Each line below from the "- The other" line through the "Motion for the" line, those two included, must be restated word for word; the pictures must not be.

(Material shown):

··········

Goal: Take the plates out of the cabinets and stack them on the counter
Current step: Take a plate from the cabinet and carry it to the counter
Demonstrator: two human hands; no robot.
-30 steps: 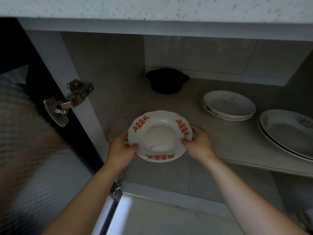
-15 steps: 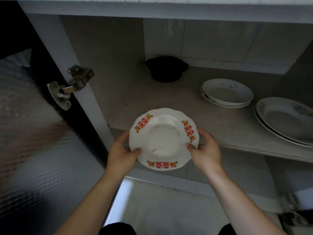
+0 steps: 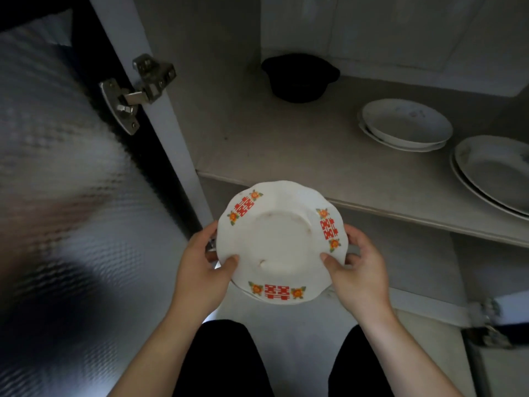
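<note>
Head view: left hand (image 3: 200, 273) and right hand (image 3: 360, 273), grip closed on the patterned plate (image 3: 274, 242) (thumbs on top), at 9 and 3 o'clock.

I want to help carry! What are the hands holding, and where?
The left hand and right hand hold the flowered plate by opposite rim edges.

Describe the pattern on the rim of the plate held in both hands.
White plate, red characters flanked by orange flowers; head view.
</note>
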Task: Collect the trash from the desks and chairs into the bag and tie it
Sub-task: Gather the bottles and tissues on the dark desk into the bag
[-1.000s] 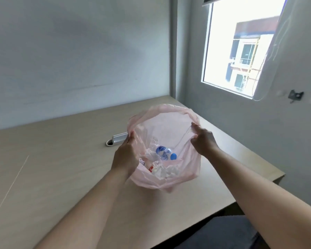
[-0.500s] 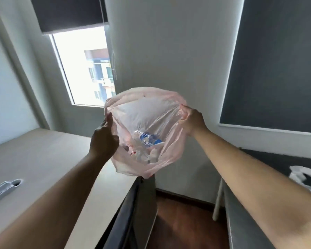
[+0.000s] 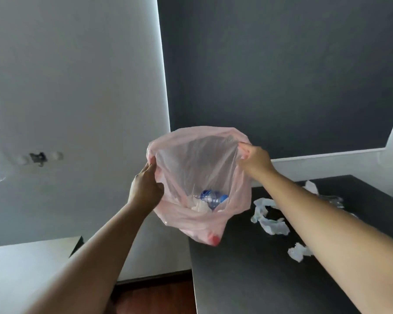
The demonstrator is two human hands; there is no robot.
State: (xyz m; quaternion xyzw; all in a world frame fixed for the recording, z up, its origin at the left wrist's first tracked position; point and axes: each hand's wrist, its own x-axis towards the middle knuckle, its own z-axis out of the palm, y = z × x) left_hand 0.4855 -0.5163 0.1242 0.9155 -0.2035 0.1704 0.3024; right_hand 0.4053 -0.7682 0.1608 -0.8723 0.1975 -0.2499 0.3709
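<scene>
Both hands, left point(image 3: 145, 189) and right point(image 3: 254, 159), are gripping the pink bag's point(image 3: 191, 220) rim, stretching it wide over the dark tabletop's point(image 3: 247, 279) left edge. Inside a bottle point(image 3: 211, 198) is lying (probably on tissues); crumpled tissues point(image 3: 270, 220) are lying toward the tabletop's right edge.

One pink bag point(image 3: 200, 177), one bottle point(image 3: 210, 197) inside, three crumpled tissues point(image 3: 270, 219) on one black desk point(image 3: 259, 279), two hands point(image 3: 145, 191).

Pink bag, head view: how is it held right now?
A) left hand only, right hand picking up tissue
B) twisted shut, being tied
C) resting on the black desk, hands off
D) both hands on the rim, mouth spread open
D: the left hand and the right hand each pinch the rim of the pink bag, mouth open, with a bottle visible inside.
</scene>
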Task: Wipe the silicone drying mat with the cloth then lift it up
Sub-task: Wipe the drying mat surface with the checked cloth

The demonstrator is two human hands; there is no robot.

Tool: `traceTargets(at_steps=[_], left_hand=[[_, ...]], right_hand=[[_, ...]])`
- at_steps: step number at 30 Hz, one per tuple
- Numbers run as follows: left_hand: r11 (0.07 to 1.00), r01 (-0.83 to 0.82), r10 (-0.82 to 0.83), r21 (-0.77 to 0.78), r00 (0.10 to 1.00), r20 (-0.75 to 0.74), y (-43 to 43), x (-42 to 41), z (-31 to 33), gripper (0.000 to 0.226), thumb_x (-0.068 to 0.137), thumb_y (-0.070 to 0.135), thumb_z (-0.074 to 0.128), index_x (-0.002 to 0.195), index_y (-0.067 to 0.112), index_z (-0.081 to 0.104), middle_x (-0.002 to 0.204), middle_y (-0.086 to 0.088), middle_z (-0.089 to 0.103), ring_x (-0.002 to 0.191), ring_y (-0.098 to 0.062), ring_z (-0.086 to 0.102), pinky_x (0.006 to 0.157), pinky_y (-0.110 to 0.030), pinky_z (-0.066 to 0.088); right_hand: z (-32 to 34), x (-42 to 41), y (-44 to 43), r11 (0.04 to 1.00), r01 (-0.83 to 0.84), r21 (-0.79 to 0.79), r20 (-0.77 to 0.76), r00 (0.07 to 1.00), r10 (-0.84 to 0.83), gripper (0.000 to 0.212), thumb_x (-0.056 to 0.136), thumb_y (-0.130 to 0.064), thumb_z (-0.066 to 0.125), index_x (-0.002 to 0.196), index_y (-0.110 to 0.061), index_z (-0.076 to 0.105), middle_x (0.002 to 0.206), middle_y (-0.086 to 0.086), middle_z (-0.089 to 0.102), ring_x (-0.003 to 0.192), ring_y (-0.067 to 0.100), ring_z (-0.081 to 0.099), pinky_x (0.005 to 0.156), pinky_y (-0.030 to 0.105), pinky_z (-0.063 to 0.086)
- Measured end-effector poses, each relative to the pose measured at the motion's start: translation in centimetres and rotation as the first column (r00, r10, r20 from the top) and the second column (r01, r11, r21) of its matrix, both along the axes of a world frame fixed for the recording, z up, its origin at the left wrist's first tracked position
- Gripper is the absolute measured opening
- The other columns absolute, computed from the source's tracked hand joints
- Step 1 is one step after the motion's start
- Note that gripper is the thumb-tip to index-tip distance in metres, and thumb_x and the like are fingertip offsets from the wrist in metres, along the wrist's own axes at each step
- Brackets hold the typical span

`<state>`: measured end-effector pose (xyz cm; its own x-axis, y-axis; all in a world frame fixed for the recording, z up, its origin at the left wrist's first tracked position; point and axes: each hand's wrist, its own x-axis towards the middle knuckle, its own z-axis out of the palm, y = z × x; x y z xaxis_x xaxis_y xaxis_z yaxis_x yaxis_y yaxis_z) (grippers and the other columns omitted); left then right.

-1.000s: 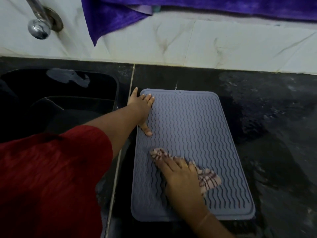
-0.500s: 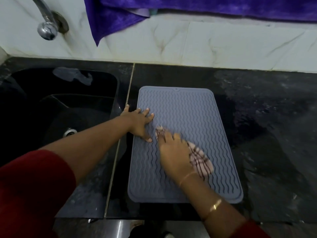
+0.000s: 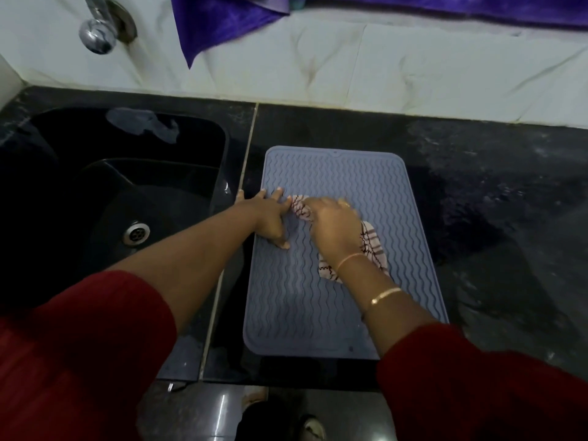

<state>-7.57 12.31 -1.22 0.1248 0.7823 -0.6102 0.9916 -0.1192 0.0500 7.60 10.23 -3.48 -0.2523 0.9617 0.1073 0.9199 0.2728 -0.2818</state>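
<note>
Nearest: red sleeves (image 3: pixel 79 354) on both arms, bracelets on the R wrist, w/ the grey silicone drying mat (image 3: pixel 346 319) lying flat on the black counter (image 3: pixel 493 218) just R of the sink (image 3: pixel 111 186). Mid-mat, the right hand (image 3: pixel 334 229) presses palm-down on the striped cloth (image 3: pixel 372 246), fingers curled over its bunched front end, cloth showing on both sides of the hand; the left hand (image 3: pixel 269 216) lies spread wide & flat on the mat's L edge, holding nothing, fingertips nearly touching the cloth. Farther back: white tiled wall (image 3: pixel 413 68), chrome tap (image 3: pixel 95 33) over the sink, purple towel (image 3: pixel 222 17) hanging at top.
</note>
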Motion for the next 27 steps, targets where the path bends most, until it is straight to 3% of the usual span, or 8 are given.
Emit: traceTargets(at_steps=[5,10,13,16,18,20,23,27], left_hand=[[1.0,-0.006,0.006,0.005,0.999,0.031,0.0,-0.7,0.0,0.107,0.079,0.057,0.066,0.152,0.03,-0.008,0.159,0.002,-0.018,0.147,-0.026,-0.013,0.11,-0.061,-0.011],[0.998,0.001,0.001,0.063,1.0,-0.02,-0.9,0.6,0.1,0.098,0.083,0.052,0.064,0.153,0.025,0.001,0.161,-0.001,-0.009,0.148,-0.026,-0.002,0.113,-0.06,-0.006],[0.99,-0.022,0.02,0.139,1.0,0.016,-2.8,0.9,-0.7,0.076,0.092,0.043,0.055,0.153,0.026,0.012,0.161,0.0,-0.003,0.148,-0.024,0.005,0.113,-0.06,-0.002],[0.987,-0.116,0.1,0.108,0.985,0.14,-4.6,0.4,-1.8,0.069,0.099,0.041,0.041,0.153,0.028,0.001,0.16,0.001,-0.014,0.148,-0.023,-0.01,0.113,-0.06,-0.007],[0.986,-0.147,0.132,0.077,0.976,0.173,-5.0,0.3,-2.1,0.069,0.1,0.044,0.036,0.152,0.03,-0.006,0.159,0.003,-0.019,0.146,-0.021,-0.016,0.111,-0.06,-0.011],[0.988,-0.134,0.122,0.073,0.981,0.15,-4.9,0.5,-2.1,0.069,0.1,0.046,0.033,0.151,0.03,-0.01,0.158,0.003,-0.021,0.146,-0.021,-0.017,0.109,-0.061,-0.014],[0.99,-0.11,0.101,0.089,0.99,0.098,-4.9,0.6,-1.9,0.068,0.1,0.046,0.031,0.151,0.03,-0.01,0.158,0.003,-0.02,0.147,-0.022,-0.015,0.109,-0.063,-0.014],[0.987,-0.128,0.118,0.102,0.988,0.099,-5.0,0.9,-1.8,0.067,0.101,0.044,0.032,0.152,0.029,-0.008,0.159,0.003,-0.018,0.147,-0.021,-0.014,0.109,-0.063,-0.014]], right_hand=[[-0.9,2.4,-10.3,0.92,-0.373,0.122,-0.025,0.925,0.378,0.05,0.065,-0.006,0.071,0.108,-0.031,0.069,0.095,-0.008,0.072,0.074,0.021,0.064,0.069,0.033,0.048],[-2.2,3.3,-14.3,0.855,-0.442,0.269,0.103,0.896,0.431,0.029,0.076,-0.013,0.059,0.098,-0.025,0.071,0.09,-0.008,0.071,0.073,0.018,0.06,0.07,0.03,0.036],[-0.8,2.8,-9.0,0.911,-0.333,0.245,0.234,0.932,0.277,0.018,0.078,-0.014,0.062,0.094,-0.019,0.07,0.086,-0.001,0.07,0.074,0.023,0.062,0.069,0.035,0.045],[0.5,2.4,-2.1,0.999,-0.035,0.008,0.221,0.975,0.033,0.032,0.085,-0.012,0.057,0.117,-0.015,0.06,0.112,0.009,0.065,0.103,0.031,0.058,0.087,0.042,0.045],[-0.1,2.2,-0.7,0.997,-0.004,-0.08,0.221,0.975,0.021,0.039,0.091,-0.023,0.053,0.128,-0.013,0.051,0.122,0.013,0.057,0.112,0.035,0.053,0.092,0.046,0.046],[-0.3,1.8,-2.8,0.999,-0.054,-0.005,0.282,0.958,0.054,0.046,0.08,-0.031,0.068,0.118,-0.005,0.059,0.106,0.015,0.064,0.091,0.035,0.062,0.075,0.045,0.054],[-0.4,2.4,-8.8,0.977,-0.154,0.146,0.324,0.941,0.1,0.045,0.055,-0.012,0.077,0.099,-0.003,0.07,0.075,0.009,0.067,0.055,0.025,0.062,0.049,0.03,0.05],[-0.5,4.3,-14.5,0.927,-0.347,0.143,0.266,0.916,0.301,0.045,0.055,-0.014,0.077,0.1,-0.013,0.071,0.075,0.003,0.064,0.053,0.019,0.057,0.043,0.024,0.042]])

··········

(Answer box):
- The other columns absolute, computed from the source's tracked hand joints
- Step 1 is one step after the motion's start
- Note that gripper is the thumb-tip to index-tip distance in metres, and thumb_x and the like are fingertip offsets from the wrist in metres, along the wrist's own axes at each step
- Brackets hold the typical span

`<state>`: measured end-effector pose (xyz cm; its own x-axis, y-axis; all in a world frame fixed for the recording, z up, its origin at the left wrist's first tracked position; point and axes: each hand's wrist, its own x-axis towards the middle knuckle, its own z-axis out of the palm, y = z × x; x y z xaxis_x xaxis_y xaxis_z yaxis_x yaxis_y yaxis_z) (grippers and the other columns omitted); left then right.

-1.000s: 
-0.500s: 
+0.000s: 

<state>-7.57 12.31 -1.22 0.1248 0.7823 -0.6102 0.9916 -0.1192 0.0500 7.60 10.23 -3.48 -0.2523 0.9617 0.1073 0.9199 0.2728 -0.2818</state>
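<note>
Nearest: red sleeves (image 3: pixel 79 354) on both arms, bracelets on the R wrist, w/ the grey silicone drying mat (image 3: pixel 346 319) lying flat on the black counter (image 3: pixel 493 218) just R of the sink (image 3: pixel 111 186). Mid-mat, the right hand (image 3: pixel 334 229) presses palm-down on the striped cloth (image 3: pixel 372 246), fingers curled over its bunched front end, cloth showing on both sides of the hand; the left hand (image 3: pixel 269 216) lies spread wide & flat on the mat's L edge, holding nothing, fingertips nearly touching the cloth. Farther back: white tiled wall (image 3: pixel 413 68), chrome tap (image 3: pixel 95 33) over the sink, purple towel (image 3: pixel 222 17) hanging at top.
</note>
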Motion for the next 27 steps, targets where the path bends most, until it is straight to 3% of the usual span, or 8 are given.

No more output is needed here.